The large discrepancy between the graph for the harmonic oscillator compared to the Lennard Jones solid and liquid can be explained by the fact that the former disregards any forces that may perturb or act against the oscillations.
The trapezium rule can be used to approximate the integral under the VACF graphs for the solid, liquid and gas as seen in Graphs 19-21. Using these values, a value for D can be found as well.
Small system:
Phase | Integral | Diffusion coefficient (D) |
---|---|---|
Solid | 0.427985851 | 0.14266195 |
Liquid | 0.455802947 | 0.151934316 |
Gas | 9.67334816 | 3.224449387 |
Large system:
Phase | Integral | Diffusion coefficient (D) |
---|---|---|
Solid | 0.353838221 | 0.117946074 |
Liquid | 0.303172884 | 0.101057628 |
Gas | 0.133213000 | 3.268465798 |
Error analysis
The results obtained by plotting the integrals are as expected. The general trend indicates that the diffusion coefficient increases as the system disorder increases, gas > liquid > solid.
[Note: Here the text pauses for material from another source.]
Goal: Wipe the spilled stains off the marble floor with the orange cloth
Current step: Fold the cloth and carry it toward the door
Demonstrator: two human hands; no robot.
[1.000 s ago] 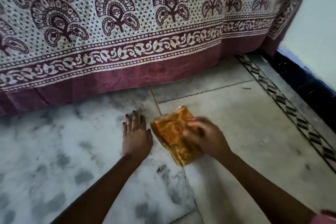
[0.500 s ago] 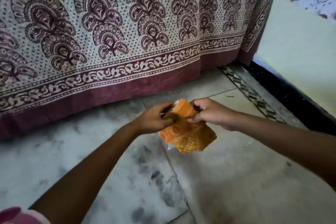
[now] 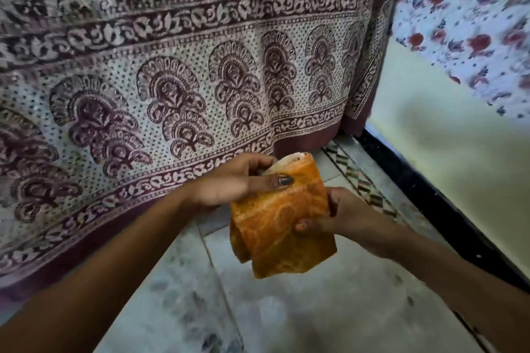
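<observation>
While we've got the orange cloth [image 3: 282, 219] lifted off the marble floor [image 3: 309, 321], both hands are pinched shut on it: left hand [image 3: 229, 183] near the top fold, right hand [image 3: 341, 216] on the side, probably refolding for a clean face.

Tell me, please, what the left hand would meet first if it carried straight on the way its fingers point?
The left hand already grips the cloth; beyond it, probably the patterned floor border, though depth is unclear.
</observation>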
However, as the time increases, the integral values for the solid and liquid phases in the small and large systems deviate to a larger extent, from one another. In addition, there is a slight anomalous result in the D values for the large system. The solid has a slightly higher D than the liquid which does deviates from the trend predicted and observed in the other results. This is most probably a result of errors while estimating the diffusion coefficient. The trapezium integral method is used to estimate the integrals and since this is an approximation, the values obtained are not the most accurate. In addition, the rule depends on the timestep and hence the accuracy is limited to this. As a result, the use of this method stands as the largest source of error in the calculation of D.